In the current study, chronic administration of DZ (10 mg/kg) did not alter the activity of AST (Fig. 4a) but increased the activity of ALT (Fig. 4b). However, adding kava (100 mg/kg, p.o.) to DZ (10 mg/kg, p.o.) decreased the percent elevation occurring with DZ (10 mg/kg, p.o.) alone. On the contrary, this elevation disappeared completely following administration of kava (100 mg/kg) with low dose of DZ (5 mg/kg. p.o.) chronically. However, the activity of ALP on chronic treatment with the combination of kava (100 mg/kg) with DZ (5 or 10 mg/kg) showed no significant change in ALP activity vs. control, although DZ individual treatment showed significant decrease vs. control. This may be explained in view of enzyme induction property of the combination, thus inducing metabolism of DZ.

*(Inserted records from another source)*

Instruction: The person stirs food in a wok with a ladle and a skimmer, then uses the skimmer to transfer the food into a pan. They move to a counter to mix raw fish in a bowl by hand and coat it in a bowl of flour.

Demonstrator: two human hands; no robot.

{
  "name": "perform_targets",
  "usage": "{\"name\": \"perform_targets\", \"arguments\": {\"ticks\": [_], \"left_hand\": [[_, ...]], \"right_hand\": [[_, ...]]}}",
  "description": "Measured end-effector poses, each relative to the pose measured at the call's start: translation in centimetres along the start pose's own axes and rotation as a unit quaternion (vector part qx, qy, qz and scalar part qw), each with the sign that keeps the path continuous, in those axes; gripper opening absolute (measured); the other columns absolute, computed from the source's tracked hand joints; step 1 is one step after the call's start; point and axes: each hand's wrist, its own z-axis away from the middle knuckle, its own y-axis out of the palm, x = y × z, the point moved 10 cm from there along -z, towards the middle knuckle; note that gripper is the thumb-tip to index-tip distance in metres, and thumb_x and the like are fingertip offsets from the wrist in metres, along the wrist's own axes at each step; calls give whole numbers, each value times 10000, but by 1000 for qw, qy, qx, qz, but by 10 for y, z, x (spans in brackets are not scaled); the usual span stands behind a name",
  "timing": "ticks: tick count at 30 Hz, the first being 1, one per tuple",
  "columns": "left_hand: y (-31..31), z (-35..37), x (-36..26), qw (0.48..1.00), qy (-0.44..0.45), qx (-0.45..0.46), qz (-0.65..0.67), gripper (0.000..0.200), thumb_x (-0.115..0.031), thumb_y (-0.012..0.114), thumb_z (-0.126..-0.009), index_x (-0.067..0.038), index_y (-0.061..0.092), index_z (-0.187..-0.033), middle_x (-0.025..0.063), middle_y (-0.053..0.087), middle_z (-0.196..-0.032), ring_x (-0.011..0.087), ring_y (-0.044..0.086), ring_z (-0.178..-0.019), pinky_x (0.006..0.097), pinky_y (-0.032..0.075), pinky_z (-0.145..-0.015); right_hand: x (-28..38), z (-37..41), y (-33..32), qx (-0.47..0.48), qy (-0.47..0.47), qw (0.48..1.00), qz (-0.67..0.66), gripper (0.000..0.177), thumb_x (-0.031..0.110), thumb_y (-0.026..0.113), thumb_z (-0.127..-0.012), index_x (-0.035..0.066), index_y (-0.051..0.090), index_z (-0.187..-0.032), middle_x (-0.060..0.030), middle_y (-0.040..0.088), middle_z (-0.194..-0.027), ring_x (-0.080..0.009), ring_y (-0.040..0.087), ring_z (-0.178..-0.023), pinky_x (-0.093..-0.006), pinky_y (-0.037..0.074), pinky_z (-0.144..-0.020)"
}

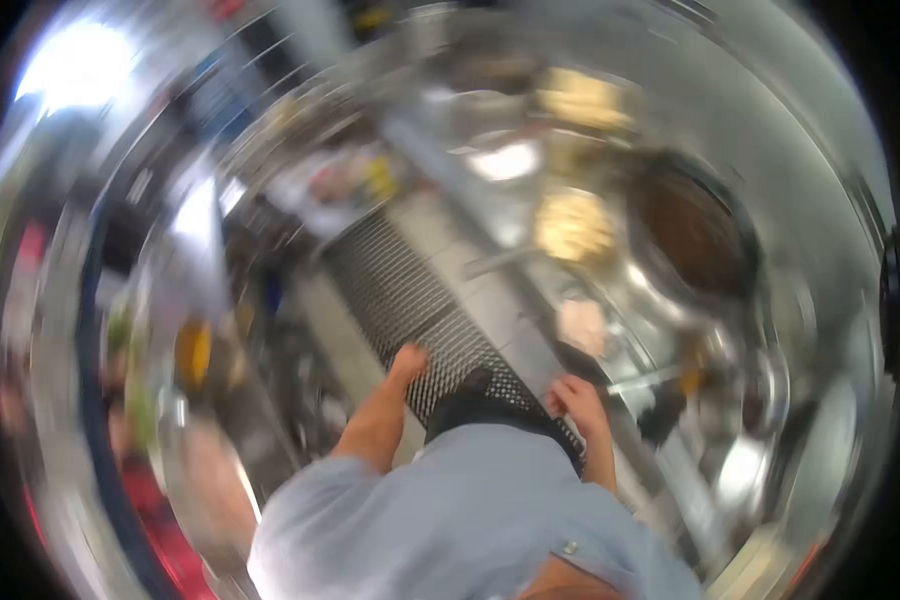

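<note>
My left hand (409, 361) hangs over the dark slotted floor mat (390, 275), its fingers curled in and nothing seen in them. Beside the edge of the steel counter (525, 335) is my right hand (570, 396), its fingers loosely bent and apart, with no object in it. Whether it touches the counter edge cannot be told through the blur. On the counter close to that hand sits a pale pinkish item (582, 327), too smeared to name.
On the right counter stand a large wide pan (695, 230) with brown contents, a pile of pale yellow food (573, 226) and another yellow batch (583, 98). A handle juts over the aisle (485, 264). Cluttered shelving and work surfaces line the left.
</note>
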Motion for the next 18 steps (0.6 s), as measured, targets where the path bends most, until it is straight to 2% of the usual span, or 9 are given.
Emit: {"name": "perform_targets", "arguments": {"ticks": [1, 2, 3, 4, 6, 9, 13, 16, 18], "left_hand": [[0, 12, 1, 999, -9, 12, 30, 453, -297, 555, -850, 117, 611, -1024, 269, 654, -925, 324, 658, -835, 448, 493, -775], [-21, 54, -21, 999, 26, -45, 5, 480, -324, 559, -850, 106, 608, -1056, 267, 660, -917, 351, 656, -860, 445, 496, -786], [-23, 70, -9, 997, 1, -73, 30, 464, -320, 567, -850, 86, 612, -1069, 262, 659, -949, 361, 654, -892, 426, 501, -804], [-5, 55, 36, 976, 68, -134, 158, 460, -329, 585, -842, 77, 616, -1055, 246, 668, -932, 345, 664, -865, 417, 507, -798], [-15, 173, 27, 964, -35, -144, 220, 451, -333, 595, -842, 57, 612, -1068, 221, 669, -978, 326, 661, -874, 413, 509, -786], [30, 268, 96, 922, -111, -190, 319, 432, -317, 615, -846, 25, 599, -1110, 149, 670, -956, 206, 653, -832, 358, 494, -793], [86, 393, 211, 868, -178, -304, 350, 429, -322, 619, -857, -4, 590, -1144, 147, 652, -1003, 192, 614, -918, 334, 492, -793], [132, 483, 263, 702, -182, -378, 575, 424, -340, 594, -896, -21, 552, -1173, 149, 626, -1063, 248, 624, -955, 363, 499, -817], [137, 545, 256, 565, -181, -419, 687, 427, -352, 579, -914, -29, 528, -1188, 148, 612, -1099, 267, 626, -963, 385, 501, -832]], "right_hand": [[4, -3, 5, 32, 0, 999, 11, 201, 204, 558, -918, 21, 632, -877, -43, 638, -710, -103, 579, -570, -222, 438, -514], [5, -6, 8, 64, 3, 998, 22, 192, 191, 560, -919, 19, 631, -877, -44, 636, -714, -103, 573, -570, -221, 435, -518], [2, -10, 9, 94, 0, 995, 32, 199, 200, 549, -938, 26, 620, -874, -43, 628, -713, -100, 559, -563, -221, 424, -515], [-3, -13, 10, 124, 1, 991, 54, 203, 211, 546, -945, 33, 613, -873, -43, 624, -707, -96, 554, -557, -220, 417, -505], [-16, -14, 15, 188, 8, 979, 83, 203, 220, 540, -954, 44, 602, -873, -43, 618, -698, -92, 548, -549, -217, 409, -492], [-27, -10, 29, 266, 26, 956, 119, 194, 218, 536, -958, 52, 594, -877, -42, 616, -695, -91, 544, -544, -211, 404, -484], [-35, 0, 81, 348, 42, 917, 188, 194, 218, 532, -959, 47, 595, -893, -44, 622, -706, -90, 546, -544, -206, 404, -476], [-42, 20, 128, 409, 33, 884, 222, 195, 221, 537, -955, 44, 599, -901, -43, 625, -712, -88, 552, -553, -212, 411, -476], [-50, 37, 160, 445, 36, 865, 229, 192, 219, 545, -946, 42, 603, -902, -40, 626, -714, -89, 554, -558, -217, 416, -478]]}}
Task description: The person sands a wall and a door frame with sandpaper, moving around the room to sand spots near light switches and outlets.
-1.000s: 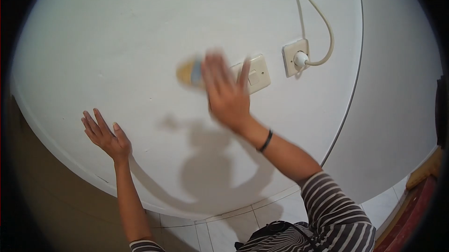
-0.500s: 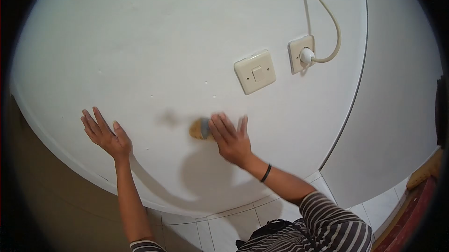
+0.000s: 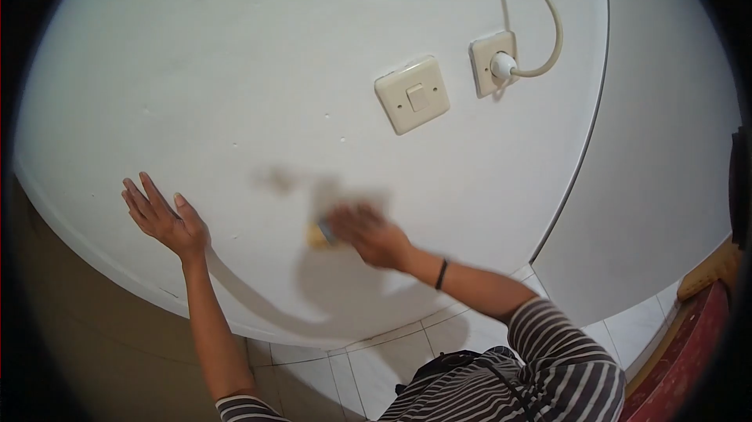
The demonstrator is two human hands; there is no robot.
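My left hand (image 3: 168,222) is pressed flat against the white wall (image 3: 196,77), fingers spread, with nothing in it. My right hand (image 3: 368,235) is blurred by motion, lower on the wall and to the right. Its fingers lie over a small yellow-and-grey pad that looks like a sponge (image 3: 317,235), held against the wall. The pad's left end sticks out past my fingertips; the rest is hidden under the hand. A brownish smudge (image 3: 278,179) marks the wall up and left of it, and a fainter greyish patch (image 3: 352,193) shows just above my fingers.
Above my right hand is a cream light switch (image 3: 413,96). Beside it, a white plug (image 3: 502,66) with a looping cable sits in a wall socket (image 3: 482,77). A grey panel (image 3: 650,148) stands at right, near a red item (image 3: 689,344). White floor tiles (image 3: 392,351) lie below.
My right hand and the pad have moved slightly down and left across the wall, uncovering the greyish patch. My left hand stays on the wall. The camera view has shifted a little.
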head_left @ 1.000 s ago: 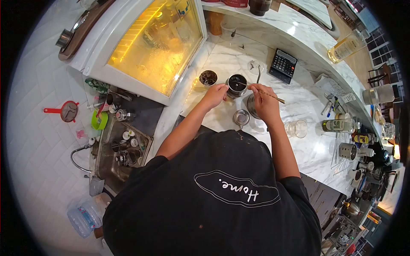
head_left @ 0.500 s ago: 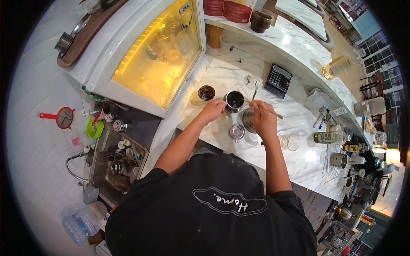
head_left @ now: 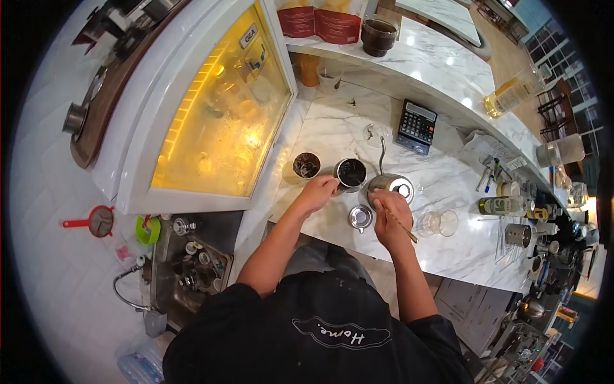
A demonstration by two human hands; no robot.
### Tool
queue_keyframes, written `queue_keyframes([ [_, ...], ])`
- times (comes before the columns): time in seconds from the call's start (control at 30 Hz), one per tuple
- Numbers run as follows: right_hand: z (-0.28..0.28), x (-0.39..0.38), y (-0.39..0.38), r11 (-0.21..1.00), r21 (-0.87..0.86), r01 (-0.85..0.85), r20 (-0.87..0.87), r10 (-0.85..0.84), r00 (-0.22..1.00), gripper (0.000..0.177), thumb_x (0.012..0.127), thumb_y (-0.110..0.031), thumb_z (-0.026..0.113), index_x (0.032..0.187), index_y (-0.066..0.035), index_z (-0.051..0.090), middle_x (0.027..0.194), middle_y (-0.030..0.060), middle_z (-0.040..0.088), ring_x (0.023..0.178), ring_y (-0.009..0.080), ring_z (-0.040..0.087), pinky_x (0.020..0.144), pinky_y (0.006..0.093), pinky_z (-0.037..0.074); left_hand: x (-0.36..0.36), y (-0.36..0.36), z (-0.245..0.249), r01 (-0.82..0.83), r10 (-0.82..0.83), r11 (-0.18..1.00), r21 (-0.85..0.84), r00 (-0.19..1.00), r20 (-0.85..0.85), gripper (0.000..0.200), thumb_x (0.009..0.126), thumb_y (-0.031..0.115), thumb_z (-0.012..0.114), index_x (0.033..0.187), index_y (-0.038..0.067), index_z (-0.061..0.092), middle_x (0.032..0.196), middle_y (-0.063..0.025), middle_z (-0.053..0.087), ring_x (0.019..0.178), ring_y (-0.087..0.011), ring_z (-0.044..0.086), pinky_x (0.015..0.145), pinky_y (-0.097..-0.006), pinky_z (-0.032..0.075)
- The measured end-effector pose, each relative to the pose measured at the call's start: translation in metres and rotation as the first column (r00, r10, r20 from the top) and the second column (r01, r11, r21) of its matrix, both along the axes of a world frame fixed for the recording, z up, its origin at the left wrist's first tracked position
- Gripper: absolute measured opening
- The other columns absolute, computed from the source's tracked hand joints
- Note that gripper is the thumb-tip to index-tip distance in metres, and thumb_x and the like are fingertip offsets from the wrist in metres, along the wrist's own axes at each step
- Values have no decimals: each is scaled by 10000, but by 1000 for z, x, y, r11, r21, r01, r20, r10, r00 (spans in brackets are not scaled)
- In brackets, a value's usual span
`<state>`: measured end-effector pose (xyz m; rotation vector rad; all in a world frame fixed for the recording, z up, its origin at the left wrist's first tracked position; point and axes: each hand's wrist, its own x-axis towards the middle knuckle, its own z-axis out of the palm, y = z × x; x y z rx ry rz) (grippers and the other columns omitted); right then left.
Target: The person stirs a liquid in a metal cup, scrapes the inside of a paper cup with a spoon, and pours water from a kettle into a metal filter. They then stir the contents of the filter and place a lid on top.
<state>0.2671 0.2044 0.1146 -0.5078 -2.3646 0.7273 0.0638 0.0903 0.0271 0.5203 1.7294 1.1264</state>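
A metal cup (head_left: 351, 174) with dark contents stands on the marble counter, and my left hand (head_left: 320, 194) has its fingers closed at the near left side of its rim. My right hand (head_left: 391, 216) grips a long thin gold-toned stirrer (head_left: 405, 230); its far end is hidden by the fingers. Right behind that hand is a steel gooseneck kettle (head_left: 401, 184) with its lid on. To the left sits a cup of dark, wet-looking grounds (head_left: 307, 166). A small metal strainer-like piece (head_left: 361, 218) lies between my hands, nearer to me.
An empty-looking glass (head_left: 441, 223) stands right of the kettle. Farther back lie a calculator (head_left: 417, 127) and pens (head_left: 490, 175). A lit glass-door fridge (head_left: 217, 121) borders the left, above a sink (head_left: 192, 265) with dishes. Bottles (head_left: 502, 205) crowd the right end.
My right hand has drawn back toward me, and the stirrer has come out of the metal cup. My left hand stays at the cup. The whole view has shifted slightly.
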Motion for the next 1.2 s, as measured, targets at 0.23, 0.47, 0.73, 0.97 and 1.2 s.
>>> queue_keyframes([
  [0.23,-11,-9,-6,991,-54,123,-7,-123,992,132,901,4,669,1024,-31,702,1014,147,734,973,339,689,879,426,534,4,-2,3,-20,24,999,45,997,-79,347,979,308,584,778,31,641,701,-15,575,642,-101,476,595,-298,391],
  [0.47,-6,1,-17,996,-13,87,-43,-87,995,138,891,22,670,1015,-30,699,1014,138,739,1007,320,710,870,421,543,-3,-1,-19,40,-28,993,115,994,-105,339,961,297,579,769,26,644,682,-17,569,638,-110,478,596,-298,386],
  [0.73,-11,-3,-19,986,-38,165,-57,-167,984,117,906,-3,664,1019,-25,686,1031,162,731,1018,337,703,895,428,536,3,1,-28,2,1,993,122,1000,-27,345,964,292,583,766,16,643,704,-20,586,672,-112,496,621,-299,402],
  [0.97,-8,-7,-26,994,-52,93,-55,-96,994,138,912,8,646,1043,-24,673,1027,133,725,1043,324,697,907,428,517,4,0,-22,11,-2,985,175,999,-47,368,989,303,575,767,15,633,709,-23,591,682,-107,505,629,-295,410],
  [1.2,-8,9,-10,1000,-4,31,-19,-31,999,141,955,-5,615,1080,-28,677,1078,155,732,1050,336,696,931,442,509,8,1,-11,-10,25,985,171,996,-83,356,993,281,580,758,14,602,708,-10,581,670,-102,484,621,-299,401],
])
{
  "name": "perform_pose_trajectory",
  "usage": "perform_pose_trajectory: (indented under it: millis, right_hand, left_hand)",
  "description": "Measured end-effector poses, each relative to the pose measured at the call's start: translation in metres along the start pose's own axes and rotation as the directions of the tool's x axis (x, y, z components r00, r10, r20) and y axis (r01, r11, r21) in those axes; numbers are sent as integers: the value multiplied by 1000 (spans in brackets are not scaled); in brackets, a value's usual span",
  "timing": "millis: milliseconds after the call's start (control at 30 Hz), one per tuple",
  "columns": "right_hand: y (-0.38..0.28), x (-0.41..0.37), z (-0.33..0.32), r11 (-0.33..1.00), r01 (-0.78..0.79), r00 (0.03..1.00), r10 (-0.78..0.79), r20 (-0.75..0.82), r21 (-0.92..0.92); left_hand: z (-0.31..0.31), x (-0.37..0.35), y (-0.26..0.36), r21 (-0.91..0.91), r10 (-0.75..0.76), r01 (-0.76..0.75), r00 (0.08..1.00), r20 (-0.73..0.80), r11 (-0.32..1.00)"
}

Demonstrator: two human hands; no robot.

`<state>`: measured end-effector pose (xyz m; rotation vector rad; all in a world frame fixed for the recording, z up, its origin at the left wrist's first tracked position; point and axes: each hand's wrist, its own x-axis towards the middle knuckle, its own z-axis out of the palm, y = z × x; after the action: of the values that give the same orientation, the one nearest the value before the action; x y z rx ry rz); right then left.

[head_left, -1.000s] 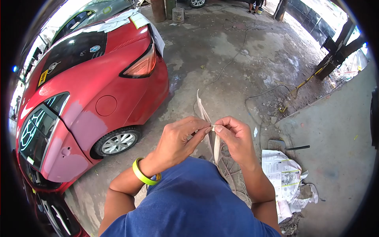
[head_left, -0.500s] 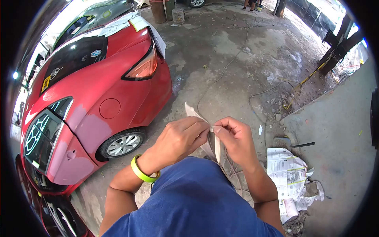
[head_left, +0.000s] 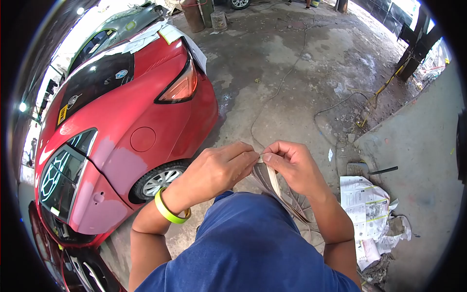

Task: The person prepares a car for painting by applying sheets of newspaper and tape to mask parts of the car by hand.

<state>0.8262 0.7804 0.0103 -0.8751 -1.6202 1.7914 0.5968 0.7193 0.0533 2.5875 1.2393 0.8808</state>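
Note:
My left hand (head_left: 226, 168), with a yellow-green band on its wrist, pinches one end of a pale strip (head_left: 273, 181) in front of my chest. Close beside it, my right hand (head_left: 292, 163) grips the same strip between thumb and forefinger. The fingertips of both hands nearly meet. Below the hands the strip hangs in long, thin lengths over the blue shirt (head_left: 253, 238). Whether it is tape or cloth I cannot tell.
A red car (head_left: 170, 126) with pink patches stands at the left. Printed paper (head_left: 362, 209) lies at the right beside a dark-handled tool (head_left: 384, 170). A cable (head_left: 284, 80) crosses the concrete floor. A post (head_left: 413, 56) stands at the upper right.
The loose end of the strip that stood up above my left hand has gone from view there. The hanging lengths have shifted right. The car and floor items appear slightly further right.

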Motion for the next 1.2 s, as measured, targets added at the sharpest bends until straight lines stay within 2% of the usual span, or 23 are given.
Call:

On testing serum creatinine as an indicator to kidney function, neither of the two doses tested for kava following chronic administration caused any change in the creatinine level vs. control (Table 2). Accordingly, the present study showed no adverse effects of kava on liver and kidney function parameters, the matter which is consistent with Noor [33]. Following creatinine assaying, data showed no change in the creatinine concentration of DZ (10 mg/kg, p.o.), after chronic administration (Table 2). Only the combinations of DZ (5 and 10 mg/kg) with kava (100 mg/kg) decreased the creatinine blood level significantly vs. control group. This low creatinine level may be due to decrease in muscle mass, but that is not the case in the herein study since there was no significant lose in body weight (Fig. 5). That may be attributed to the metabolic property of DZ that causes diazepam to increase renal clearance of creatinine, hence decreasing its serum concentration [35].

Fig. 5

Effect of chronic administration of kava in combination with DZ on (a) body weight, (b) liver weight, and (c) liver weight/body weight. Values are means (n = 8–10, each group) ± S.E.M. Statistical comparisons were carried out using one-way ANOVA followed by Turkey–Kramer Multiple Comparison Test.

Conclusions

Collectively, data presented in this study point toward the feasibility of combining kava (100 mg/kg) together with a lower dose DZ than conventional therapy to treat epilepsy, particularly, chronically. This is evident by the ability of such a combination to increase MEST threshold without affecting either motor co-ordination or locomotor activity, i.e., conserving normal lifestyle. Moreover, this combination protected against incidence of liver or kidney functional changes that render this combination a safe alternative for synthetic anticonvulsants without loss of therapeutic efficacy. It is recommended for future researchers to carry out histopathological investigation on liver and kidney tissues to ensure the safety of the herein combination on body organs. Moreover, it would be interesting to further assess the mechanism behind the improving effect of kava in combination with DZ and the effect of kava and its combination on brain mediators as well.

Conflict of interest

The authors have declared no conflict of interest.